● **TASK TO COMPLETE**
Among the lines below, keep only those from the one containing "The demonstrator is" through the one containing "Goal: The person", and reproduce them exactly.
PROVIDED DATA START
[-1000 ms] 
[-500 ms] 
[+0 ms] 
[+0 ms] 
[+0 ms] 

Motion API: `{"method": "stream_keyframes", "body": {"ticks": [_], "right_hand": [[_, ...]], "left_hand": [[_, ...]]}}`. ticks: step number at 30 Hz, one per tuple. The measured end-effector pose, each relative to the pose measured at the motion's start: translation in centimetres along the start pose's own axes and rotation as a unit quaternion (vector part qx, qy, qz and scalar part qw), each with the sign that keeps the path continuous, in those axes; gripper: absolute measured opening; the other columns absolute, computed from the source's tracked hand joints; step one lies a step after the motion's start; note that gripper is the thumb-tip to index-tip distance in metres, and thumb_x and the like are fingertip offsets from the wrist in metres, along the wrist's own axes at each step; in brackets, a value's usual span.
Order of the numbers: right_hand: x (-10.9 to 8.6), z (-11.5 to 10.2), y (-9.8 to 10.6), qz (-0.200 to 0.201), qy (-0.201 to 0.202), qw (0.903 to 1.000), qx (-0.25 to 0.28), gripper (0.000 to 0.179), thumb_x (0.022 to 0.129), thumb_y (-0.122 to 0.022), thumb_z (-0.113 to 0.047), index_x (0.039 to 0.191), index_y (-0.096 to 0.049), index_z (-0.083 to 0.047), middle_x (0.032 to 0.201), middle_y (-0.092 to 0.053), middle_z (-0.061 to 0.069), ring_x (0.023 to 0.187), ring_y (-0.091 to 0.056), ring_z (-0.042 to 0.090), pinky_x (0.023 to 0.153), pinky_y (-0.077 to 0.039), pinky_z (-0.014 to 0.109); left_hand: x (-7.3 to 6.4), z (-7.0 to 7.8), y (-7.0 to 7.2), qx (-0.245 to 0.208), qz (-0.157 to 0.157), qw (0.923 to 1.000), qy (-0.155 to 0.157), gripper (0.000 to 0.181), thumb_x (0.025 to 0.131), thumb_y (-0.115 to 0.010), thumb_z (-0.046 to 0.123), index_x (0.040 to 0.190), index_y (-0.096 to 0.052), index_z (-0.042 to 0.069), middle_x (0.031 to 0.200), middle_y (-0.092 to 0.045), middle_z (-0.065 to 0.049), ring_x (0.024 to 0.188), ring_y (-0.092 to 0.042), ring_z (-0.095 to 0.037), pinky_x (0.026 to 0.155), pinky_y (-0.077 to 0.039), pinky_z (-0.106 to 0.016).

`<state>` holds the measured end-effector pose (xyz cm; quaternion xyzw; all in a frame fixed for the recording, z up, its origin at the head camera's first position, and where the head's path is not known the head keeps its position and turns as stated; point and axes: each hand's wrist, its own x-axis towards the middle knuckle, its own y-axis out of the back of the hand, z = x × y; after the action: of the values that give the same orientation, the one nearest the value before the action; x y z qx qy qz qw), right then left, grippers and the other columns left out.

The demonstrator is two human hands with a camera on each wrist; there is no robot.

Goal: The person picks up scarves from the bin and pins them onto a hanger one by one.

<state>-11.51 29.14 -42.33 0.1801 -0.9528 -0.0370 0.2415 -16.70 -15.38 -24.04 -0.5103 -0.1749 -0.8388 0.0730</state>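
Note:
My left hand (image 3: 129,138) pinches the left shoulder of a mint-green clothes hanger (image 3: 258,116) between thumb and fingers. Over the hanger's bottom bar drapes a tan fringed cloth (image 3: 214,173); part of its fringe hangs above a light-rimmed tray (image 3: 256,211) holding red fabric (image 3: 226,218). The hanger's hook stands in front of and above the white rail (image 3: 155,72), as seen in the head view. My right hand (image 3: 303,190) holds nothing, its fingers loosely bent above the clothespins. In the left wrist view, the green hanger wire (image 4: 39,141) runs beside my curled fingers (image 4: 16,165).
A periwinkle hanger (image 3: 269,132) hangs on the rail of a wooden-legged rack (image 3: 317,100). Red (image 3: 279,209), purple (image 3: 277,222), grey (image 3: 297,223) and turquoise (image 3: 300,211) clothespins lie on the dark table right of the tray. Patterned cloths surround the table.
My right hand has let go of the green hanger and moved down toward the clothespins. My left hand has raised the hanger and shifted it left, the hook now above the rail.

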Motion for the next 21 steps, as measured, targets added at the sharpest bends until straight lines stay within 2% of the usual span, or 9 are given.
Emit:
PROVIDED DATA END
● **EXERCISE RESULT**
The demonstrator is two human hands with a camera on each wrist; there is no robot.

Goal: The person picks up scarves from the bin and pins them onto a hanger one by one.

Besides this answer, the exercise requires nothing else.